La raison immédiate poussant la BCE à amplifier le resserrement monétaire est que l’inflation continue de s’éloigner de sa cible, en large partie car la crise de l’énergie continue de s’aggraver. En août, la hausse des prix à la consommation a inscrit un nouveau record en Allemagne (8,8% sur un an), en Italie (9%) et en zone euro (9,1%). On est proche des points hauts en France (6,5%) et en Espagne (10,3%). Encore ces chiffres sont atténués par les mesures de protection des consommateurs, mais elles ne sont pas éternelles.

La raison est que la BCE a radicalement changé son logiciel d’analyse du choc d’inflation et la réponse qu’il faut lui apporter. Le problème qui est posé aux banquiers centraux est simple à formuler, quoique souvent difficile à résoudre: voici un mandat, garantir la stabilité des prix, libre à vous de modifier votre politique pour que l’économie s’écarte le moins possible des objectifs fixés. La fameuse «règle de Taylor» décrit ainsi comment le niveau des taux directeurs doit évoluer en fonction des écarts entre l’inflation et sa cible, entre le chômage et son niveau d’équilibre. Une banque centrale ne suit jamais à la lettre une règle aussi simple mais elle a nécessairement un cadre d’analyse éclairant les questions suivantes: Faut-il réagir de manière graduelle ou agressive? Ou encore, faut-il ajuster la réaction à la nature du choc?

Les réactions de la BCE

Vu l’expérience des dernières décennies caractérisées par la modération puis par la faiblesse de l’inflation, les réponses usuelles à ces deux questions étaient à peu près les suivantes.

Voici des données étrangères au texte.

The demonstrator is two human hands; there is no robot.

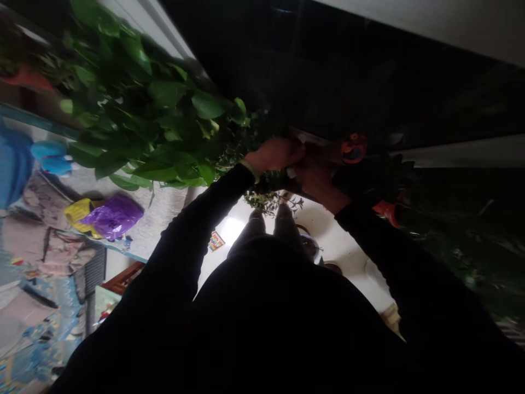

Il faut réagir de manière agressive si les risques pointent vers la récession, à plus forte raison vers la déflation, mais de manière graduelle en cas de surchauffe. Cette asymétrie tient à l’existence d’une limite à la baisse des taux. Face à un choc négatif, il vaut donc mieux agir sans délai afin de ne pas atteindre cette limite où la politique monétaire inefficace, et si c’est le cas, il ne faut pas hésiter à inventer des outils de type quantitative easing. A l’inverse, comme il n’y a pas de plafond à la hausse des taux, il est préférable d’avancer avec précaution lors des phases de resserrement monétaire. C’est la thèse du gradualisme qui était jusque récemment un article de foi pour les banquiers centraux.

De plus, Il faut réagir aux chocs d’inflation venant de la demande car la politique monétaire a un rôle de stabilisation du cycle en influençant les conditions de crédit et d’activité, mais non sur les chocs d’offre qui ne dépendent pas de facteurs monétaires.

Mais, la poussée d’inflation post-confinement aggravée par la crise de l’énergie, amène les banquiers centraux à revoir leur mode de comportement. Plusieurs discours récents sont éclairants sur ce point, surtout celui d’Isabel Schnabel à Jackson Hole, mais aussi ceux du gouverneur de la Banque de France et du chef économiste de la BCE. En résumant à gros traits, on comprend que la BCE a pour ligne de conduite les deux axiomes suivants: Dans un choc qui se distingue par une incertitude sans précédent sur la persistance de l’inflation, le resserrement monétaire doit être le plus rapide et agressif possible; Il n’importe pas du tout de savoir si l’inflation est causée par la demande ou par l’offre.

L’argument principal touche aux anticipations d’inflation. Plus le choc dure, plus il est fort, plus les agents peuvent penser qu’il traduit un changement structurel dans la formation des prix, et non une déviation qui se corrigera au cours du temps. La crise de l’énergie en donne un bon exemple. Même si l’inflation a une cause avant tout énergétique, les tensions tendent à se diffuser.

Compte tenu de la nouvelle fonction de réaction de la BCE, il semble probable que la BCE opte pour des hausses de taux plus sévères qu’auparavant. Au cours de l’été, les marchés de swap ont revu à la hausse leurs anticipations de taux directeur, sans être contredit par le moindre commentaire officiel. Les derniers chiffres d’inflation ayant surpris vers le haut, les nouvelles projections du staff de la BCE seront revues dans le même sens, donnant du poids aux partisans d’une hausse plus rapide et plus forte.